== ASSIGNMENT ==
Since only the total is wanted, give the number of lines in the listing below that hold the string "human" and add nothing.

== PROVIDED ENTRIES ==

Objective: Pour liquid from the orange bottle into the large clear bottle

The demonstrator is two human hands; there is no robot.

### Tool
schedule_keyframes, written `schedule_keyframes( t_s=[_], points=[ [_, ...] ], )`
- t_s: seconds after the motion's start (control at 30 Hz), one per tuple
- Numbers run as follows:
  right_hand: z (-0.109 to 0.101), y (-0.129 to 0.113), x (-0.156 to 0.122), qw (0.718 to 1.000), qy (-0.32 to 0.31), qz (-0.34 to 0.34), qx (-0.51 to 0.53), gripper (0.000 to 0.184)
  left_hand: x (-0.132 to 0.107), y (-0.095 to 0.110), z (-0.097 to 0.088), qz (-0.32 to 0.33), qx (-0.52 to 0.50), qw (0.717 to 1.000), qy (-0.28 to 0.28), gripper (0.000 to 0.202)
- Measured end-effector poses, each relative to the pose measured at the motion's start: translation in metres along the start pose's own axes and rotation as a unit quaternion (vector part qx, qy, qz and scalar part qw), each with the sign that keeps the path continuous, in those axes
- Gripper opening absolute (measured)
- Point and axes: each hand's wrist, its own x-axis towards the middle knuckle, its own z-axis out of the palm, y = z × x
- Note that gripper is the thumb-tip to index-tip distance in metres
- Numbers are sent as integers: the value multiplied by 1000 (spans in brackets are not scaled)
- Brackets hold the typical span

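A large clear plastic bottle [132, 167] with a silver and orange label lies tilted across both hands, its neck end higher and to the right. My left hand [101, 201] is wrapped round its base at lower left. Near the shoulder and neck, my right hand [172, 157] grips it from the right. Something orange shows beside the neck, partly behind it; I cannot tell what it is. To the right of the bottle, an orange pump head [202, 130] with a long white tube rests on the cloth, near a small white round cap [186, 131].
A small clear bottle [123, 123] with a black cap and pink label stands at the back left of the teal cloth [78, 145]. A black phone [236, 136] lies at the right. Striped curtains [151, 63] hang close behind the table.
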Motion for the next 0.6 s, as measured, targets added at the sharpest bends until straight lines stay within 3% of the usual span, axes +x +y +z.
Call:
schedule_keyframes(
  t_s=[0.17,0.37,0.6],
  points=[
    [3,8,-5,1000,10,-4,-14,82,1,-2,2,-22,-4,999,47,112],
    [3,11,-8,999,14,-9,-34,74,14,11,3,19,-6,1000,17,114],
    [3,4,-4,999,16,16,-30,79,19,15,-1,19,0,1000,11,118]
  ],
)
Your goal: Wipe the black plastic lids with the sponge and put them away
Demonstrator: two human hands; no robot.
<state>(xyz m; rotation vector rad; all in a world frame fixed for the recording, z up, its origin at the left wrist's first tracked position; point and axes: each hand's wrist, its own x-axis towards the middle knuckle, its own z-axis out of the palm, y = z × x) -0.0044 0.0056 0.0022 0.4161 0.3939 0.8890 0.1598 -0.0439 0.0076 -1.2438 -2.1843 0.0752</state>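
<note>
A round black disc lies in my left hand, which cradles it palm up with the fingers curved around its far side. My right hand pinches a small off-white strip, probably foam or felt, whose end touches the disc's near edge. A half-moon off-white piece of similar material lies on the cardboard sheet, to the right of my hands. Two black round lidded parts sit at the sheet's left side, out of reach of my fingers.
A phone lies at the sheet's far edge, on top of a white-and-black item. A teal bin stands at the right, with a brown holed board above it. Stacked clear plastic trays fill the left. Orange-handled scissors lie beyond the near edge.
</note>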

== THE COMPLETED TASK ==
2